[Data to use]

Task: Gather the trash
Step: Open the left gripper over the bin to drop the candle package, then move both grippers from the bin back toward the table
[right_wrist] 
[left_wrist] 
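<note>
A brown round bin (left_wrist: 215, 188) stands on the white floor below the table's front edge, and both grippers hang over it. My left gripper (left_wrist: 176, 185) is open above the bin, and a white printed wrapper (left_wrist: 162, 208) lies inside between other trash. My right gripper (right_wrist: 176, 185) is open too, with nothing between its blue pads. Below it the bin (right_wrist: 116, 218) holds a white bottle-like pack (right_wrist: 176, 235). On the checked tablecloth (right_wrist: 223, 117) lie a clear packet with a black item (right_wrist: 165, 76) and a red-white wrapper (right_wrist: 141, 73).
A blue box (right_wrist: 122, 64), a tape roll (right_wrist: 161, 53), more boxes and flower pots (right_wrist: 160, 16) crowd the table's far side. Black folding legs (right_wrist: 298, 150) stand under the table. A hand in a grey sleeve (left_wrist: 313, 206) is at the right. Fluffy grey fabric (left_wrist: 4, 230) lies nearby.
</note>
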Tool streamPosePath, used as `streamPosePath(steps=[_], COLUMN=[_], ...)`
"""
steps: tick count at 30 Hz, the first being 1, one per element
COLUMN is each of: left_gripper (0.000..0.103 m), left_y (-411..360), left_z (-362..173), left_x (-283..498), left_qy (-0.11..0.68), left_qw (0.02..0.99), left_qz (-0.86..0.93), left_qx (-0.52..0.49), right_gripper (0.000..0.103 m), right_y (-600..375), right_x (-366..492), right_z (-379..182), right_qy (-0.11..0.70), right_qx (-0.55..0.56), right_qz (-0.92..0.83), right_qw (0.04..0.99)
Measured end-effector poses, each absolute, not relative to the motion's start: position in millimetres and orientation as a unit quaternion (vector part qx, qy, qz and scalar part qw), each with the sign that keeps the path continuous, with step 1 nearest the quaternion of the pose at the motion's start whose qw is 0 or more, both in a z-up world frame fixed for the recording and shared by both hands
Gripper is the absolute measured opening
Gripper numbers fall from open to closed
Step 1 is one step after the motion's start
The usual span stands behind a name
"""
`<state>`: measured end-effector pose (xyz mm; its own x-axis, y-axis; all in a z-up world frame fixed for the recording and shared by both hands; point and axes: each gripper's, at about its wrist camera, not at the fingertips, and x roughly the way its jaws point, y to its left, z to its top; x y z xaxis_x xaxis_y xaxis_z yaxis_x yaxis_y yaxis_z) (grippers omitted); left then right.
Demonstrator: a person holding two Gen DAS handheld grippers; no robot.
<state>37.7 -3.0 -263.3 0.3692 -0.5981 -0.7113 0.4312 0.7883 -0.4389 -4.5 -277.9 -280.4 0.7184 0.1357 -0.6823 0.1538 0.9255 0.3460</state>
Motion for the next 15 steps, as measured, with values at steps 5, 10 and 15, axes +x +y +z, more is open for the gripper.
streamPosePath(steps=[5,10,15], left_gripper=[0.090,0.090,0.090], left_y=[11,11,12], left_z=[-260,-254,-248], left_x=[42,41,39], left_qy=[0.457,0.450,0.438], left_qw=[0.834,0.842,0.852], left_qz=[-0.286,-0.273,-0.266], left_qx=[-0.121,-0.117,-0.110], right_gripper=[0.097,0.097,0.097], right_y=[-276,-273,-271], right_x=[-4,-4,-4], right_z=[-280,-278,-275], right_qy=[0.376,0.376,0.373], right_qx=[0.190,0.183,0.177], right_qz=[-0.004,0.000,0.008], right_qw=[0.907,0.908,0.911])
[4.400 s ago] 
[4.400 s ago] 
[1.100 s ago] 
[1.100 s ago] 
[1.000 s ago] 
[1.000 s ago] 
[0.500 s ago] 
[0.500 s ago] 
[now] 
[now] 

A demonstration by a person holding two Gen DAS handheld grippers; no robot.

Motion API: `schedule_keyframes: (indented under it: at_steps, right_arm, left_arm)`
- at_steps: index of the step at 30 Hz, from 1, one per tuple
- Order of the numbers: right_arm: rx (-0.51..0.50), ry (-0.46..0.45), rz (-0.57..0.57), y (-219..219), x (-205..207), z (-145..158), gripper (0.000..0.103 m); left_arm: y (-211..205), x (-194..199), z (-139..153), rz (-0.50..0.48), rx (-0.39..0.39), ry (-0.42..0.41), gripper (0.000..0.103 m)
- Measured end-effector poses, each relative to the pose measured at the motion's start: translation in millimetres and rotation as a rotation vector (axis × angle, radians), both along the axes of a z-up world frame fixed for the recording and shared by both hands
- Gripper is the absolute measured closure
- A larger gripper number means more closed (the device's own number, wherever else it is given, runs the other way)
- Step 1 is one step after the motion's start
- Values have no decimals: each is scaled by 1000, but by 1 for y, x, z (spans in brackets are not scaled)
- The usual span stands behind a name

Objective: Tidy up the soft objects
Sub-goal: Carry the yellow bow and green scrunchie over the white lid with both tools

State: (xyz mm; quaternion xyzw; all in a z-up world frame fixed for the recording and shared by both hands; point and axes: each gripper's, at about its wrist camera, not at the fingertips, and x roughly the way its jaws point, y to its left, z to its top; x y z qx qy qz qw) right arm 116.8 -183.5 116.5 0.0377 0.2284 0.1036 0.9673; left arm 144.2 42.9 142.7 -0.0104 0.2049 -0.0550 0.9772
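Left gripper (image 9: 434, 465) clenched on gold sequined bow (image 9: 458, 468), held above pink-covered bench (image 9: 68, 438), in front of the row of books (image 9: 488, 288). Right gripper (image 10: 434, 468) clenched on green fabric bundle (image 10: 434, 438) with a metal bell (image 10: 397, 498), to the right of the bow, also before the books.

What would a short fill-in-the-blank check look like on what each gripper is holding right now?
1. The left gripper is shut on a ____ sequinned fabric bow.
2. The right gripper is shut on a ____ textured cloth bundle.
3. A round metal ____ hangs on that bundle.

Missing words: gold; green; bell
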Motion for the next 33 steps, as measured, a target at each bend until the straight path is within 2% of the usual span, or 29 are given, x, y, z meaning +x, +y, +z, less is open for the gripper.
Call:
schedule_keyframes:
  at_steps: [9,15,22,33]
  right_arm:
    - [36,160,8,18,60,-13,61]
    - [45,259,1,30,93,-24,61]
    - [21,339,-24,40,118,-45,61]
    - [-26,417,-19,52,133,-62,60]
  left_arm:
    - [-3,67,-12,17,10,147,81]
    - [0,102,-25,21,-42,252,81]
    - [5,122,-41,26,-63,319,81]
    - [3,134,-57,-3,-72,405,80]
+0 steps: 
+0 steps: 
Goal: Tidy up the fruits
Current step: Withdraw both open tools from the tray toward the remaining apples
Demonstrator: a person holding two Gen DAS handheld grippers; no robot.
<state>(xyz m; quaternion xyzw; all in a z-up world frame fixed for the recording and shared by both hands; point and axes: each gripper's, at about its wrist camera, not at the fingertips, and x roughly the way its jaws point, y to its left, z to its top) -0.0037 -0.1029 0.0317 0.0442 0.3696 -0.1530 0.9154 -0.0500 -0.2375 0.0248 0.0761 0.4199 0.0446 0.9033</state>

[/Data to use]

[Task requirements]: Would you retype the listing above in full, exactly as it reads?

[Your response]:
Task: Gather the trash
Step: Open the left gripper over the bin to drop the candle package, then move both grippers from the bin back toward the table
[right_wrist] 
[left_wrist] 
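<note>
A brown round bin (left_wrist: 215, 188) stands on the white floor below the table's front edge, and both grippers hang over it. My left gripper (left_wrist: 176, 185) is open above the bin, and a white printed wrapper (left_wrist: 162, 208) lies inside between other trash. My right gripper (right_wrist: 176, 185) is open too, with nothing between its blue pads. Below it the bin (right_wrist: 116, 218) holds a white bottle-like pack (right_wrist: 176, 235). On the checked tablecloth (right_wrist: 223, 117) lie a clear packet with a black item (right_wrist: 165, 76) and a red-white wrapper (right_wrist: 141, 73).
A blue box (right_wrist: 122, 64), a tape roll (right_wrist: 161, 53), more boxes and flower pots (right_wrist: 160, 16) crowd the table's far side. Black folding legs (right_wrist: 298, 150) stand under the table. A hand in a grey sleeve (left_wrist: 313, 206) is at the right. Fluffy grey fabric (left_wrist: 4, 230) lies nearby.
</note>
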Tool streamPosePath, used as `streamPosePath(steps=[_], COLUMN=[_], ...)`
"""
steps: tick count at 30 Hz, the first being 1, one per element
COLUMN is each of: left_gripper (0.000..0.103 m), left_y (-411..360), left_z (-362..173), left_x (-283..498), left_qy (-0.11..0.68), left_qw (0.02..0.99), left_qz (-0.86..0.93), left_qx (-0.52..0.49), right_gripper (0.000..0.103 m), right_y (-600..375), right_x (-366..492), right_z (-379..182), right_qy (-0.11..0.70), right_qx (-0.55..0.56), right_qz (-0.92..0.83), right_qw (0.04..0.99)
Measured end-effector poses, each absolute, not relative to the motion's start: position in millimetres and orientation as a unit quaternion (vector part qx, qy, qz and scalar part qw), each with the sign that keeps the path continuous, with step 1 nearest the quaternion of the pose at the motion's start whose qw is 0 or more, both in a z-up world frame fixed for the recording and shared by both hands
Gripper is the absolute measured opening
Gripper numbers fall from open to closed
Step 1 is one step after the motion's start
The usual span stands behind a name
"""
`<state>`: measured end-effector pose (xyz mm; its own x-axis, y-axis; all in a z-up world frame fixed for the recording and shared by both hands; point and axes: each gripper's, at about its wrist camera, not at the fingertips, and x roughly the way its jaws point, y to its left, z to its top; x y z xaxis_x xaxis_y xaxis_z yaxis_x yaxis_y yaxis_z) (grippers omitted); left then right.
Demonstrator: a person holding two Gen DAS handheld grippers; no robot.
<state>37.7 -3.0 -263.3 0.3692 -0.5981 -0.7113 0.4312 0.7883 -0.4389 -4.5 -277.9 -280.4 0.7184 0.1357 -0.6823 0.1538 0.9255 0.3460</state>
Motion for the next 15 steps, as measured, with values at steps 5, 10 and 15, axes +x +y +z, more is open for the gripper.
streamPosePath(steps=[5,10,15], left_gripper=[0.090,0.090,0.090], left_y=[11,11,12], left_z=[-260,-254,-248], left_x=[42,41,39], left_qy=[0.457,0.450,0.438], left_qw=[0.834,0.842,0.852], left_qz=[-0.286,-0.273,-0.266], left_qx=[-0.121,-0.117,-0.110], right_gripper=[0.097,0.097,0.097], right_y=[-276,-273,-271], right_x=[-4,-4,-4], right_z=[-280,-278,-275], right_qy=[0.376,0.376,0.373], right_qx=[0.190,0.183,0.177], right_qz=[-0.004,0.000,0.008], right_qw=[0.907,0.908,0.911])
[4.400 s ago] 
[4.400 s ago] 
[1.100 s ago] 
[1.100 s ago] 
[1.000 s ago] 
[1.000 s ago] 
[0.500 s ago] 
[0.500 s ago] 
[now] 
[now] 

A demonstration by a person holding two Gen DAS handheld grippers; no robot.

Motion API: `schedule_keyframes: (indented under it: at_steps, right_arm, left_arm)`
- at_steps: index of the step at 30 Hz, from 1, one per tuple
- Order of the numbers: right_arm: rx (-0.51..0.50), ry (-0.46..0.45), rz (-0.57..0.57), y (-219..219), x (-205..207), z (-145..158), gripper (0.000..0.103 m); left_arm: y (-211..205), x (-194..199), z (-139..153), rz (-0.50..0.48), rx (-0.39..0.39), ry (-0.42..0.41), gripper (0.000..0.103 m)
- Measured end-effector poses, each relative to the pose measured at the motion's start: translation in millimetres and rotation as a rotation vector (axis × angle, radians), both along the axes of a z-up world frame fixed for the recording and shared by both hands
- Gripper is the absolute measured closure
- A larger gripper number means more closed (the device's own number, wherever else it is given, runs the other way)
- Step 1 is one step after the motion's start
- Values have no decimals: each is scaled by 1000, but by 1 for y, x, z (spans in brackets are not scaled)
- The usual span stands behind a name

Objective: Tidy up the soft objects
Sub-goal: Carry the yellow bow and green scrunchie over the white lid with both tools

State: (xyz mm; quaternion xyzw; all in a z-up world frame fixed for the recording and shared by both hands; point and axes: each gripper's, at about its wrist camera, not at the fingertips, and x roughly the way its jaws point, y to its left, z to its top; x y z qx qy qz qw) right arm 116.8 -183.5 116.5 0.0377 0.2284 0.1036 0.9673; left arm 144.2 42.9 142.7 -0.0104 0.2049 -0.0550 0.9772
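Left gripper (image 9: 434, 465) clenched on gold sequined bow (image 9: 458, 468), held above pink-covered bench (image 9: 68, 438), in front of the row of books (image 9: 488, 288). Right gripper (image 10: 434, 468) clenched on green fabric bundle (image 10: 434, 438) with a metal bell (image 10: 397, 498), to the right of the bow, also before the books.

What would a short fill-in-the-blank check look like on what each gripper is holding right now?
1. The left gripper is shut on a ____ sequinned fabric bow.
2. The right gripper is shut on a ____ textured cloth bundle.
3. A round metal ____ hangs on that bundle.

Missing words: gold; green; bell
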Motion for the next 33 steps, as measured, a target at each bend until the straight path is within 2% of the usual span, or 29 are given, x, y, z meaning +x, +y, +z, less is open for the gripper.
Call:
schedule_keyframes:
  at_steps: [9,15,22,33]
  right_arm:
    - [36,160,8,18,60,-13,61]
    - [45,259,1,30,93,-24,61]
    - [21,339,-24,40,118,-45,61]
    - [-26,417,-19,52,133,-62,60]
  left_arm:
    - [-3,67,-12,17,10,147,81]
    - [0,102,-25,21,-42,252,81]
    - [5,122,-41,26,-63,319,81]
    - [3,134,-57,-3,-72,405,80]
+0 steps: 
+0 steps: 
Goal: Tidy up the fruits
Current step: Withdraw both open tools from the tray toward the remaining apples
Demonstrator: a person holding two Gen DAS handheld grippers; no robot.
<state>(xyz m; quaternion xyzw; all in a z-up world frame fixed for the recording and shared by both hands; point and axes: each gripper's, at about its wrist camera, not at the fingertips, and x roughly the way its jaws point, y to its left, z to its top) -0.0037 -0.1029 0.0317 0.0442 0.3696 -0.1530 0.9154 -0.0500 -0.2375 0.0248 0.0761 0.4199 0.0446 0.9033</state>

This output has been written out in full.